Oms, dal morbillo all’obesità: le emergenze per la salute del 2019

Salute e Benessere

A pochi giorni di distanza dall’inizio del 2020, l’Agenzia delle Nazioni Unite ha tracciato un ritratto della popolazione mondiale, evidenziando quali sono le principali minacce che ha dovuto affrontare nel corso dell’ultimo anno 

Dal ritratto della popolazione mondiale tracciato dall’Organizzazione Mondiale della Sanità (Oms) a pochi giorni di distanza dall’inizio del 2020, emerge che alcuni dei problemi di salute più diffusi sono associati a degli stili di vita scorretti (sedentarietà, alimentazione errata, vizi ecc.). Sulla Terra, infatti, sono ormai 2,3 miliardi le persone in sovrappeso o obese, l’alcol causa la morte di 3 milioni di individui all’anno e il numero dei fumatori scende a un ritmo non abbastanza veloce. Inoltre, almeno 50 milioni di anziani convivono con una forma di demenza e in varie zone del mondo sono presenti delle emergenze sanitarie, come le epidemie di morbillo e malaria.

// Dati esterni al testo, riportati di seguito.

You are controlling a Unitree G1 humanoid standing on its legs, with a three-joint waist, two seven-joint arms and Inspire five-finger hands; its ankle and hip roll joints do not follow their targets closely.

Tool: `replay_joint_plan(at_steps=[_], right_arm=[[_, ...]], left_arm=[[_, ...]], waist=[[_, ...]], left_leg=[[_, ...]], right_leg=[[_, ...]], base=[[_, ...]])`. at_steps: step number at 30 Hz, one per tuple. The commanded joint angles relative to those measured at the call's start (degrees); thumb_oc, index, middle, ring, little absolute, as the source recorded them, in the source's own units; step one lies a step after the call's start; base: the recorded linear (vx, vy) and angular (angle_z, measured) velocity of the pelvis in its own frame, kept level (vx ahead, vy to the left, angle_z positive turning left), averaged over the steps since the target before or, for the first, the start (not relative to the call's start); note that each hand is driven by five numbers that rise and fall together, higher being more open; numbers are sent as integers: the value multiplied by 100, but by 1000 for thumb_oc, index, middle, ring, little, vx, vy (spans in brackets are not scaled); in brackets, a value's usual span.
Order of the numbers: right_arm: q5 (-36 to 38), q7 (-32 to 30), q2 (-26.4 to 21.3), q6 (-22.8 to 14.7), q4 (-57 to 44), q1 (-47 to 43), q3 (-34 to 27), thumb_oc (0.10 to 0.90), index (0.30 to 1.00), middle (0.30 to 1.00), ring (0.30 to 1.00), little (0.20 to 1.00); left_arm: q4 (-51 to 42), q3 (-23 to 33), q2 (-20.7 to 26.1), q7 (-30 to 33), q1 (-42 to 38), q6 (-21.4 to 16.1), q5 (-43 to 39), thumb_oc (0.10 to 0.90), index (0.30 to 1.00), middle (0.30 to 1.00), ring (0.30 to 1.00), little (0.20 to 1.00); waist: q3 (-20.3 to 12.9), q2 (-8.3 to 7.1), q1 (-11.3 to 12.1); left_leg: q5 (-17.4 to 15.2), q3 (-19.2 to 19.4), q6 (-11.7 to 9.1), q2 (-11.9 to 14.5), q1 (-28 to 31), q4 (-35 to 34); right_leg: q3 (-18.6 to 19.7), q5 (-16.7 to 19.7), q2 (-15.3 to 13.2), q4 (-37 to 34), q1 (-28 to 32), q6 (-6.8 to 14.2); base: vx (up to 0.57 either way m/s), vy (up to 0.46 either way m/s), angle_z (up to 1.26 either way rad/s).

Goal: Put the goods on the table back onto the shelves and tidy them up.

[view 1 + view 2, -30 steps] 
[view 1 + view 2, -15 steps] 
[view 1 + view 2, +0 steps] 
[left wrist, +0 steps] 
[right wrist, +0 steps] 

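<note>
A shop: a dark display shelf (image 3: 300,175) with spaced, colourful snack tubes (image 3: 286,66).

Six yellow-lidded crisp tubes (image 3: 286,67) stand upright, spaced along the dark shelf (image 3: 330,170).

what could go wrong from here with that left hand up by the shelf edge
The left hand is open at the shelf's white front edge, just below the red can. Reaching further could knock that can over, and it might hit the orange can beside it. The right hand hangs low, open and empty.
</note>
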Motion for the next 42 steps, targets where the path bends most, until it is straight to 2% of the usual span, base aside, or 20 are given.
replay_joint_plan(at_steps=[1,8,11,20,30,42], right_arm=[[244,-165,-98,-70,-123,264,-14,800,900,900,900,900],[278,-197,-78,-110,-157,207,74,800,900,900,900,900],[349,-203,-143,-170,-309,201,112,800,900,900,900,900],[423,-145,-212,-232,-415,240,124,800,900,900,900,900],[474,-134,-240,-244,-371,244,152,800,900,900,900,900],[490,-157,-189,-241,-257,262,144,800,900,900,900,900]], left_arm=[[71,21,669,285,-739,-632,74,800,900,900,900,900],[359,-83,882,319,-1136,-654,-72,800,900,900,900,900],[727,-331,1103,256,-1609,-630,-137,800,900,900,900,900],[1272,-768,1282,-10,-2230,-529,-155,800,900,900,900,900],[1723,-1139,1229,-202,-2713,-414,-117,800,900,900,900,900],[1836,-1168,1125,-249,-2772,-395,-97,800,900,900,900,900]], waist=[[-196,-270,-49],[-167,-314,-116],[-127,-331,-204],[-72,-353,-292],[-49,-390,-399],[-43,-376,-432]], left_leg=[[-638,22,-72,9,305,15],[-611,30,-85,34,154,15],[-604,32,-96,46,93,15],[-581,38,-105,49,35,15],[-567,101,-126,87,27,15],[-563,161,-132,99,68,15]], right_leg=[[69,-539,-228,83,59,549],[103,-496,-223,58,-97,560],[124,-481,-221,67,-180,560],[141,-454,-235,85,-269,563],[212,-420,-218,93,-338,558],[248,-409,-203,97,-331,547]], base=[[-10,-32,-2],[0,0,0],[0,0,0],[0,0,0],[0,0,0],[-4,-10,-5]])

Le principali emergenze delle salute

Rispetto al 2018, i casi globali di morbillo sono più che triplicati. Anche i superbatteri continuano a rappresentare una minaccia da non sottovalutare: ogni anno 700mila persone perdono la vita a causa di infezioni resistenti agli antibiotici. Inoltre, il numero di individui esposti a temperature elevate incrementa ogni anno di 125 milioni.

Nuove speranze dai vaccini

L’anno che sta per concludersi ha avuto anche degli aspetti positivi. Grazie allo sviluppo di nuovi vaccini la lotta ad alcune delle malattie che minacciano la salute globale si è intensificata. È questo il caso, per esempio, della malaria: la prima vaccinazione su larga scala contro questa patologia è stata avviata in Malawi, Ghana e Kenya, con l’obiettivo di raggiungere 360mila bambini all’anno. Nella Repubblica Democratica del Congo il virus ebola ha infettato più di 3.000 persone, tuttavia grazie a un nuovo vaccino, prequalificato a novembre dall’Organizzazione Mondiale della Sanità, e a delle terapie sperimentali, la mortalità è più contenuta rispetto alla precedente epidemia in Africa Occidentale. L’Oms segnala anche una svolta positiva nella lotta agli stili di vita negativi. Nel corso del 2019 il numero dei fumatori di sesso maschile ha iniziato a diminuire per la prima volta a livello mondiale e l’Agenzia delle Nazioni Unite prevede che entro il 2025 almeno 5 milioni di uomini smetteranno di fumare.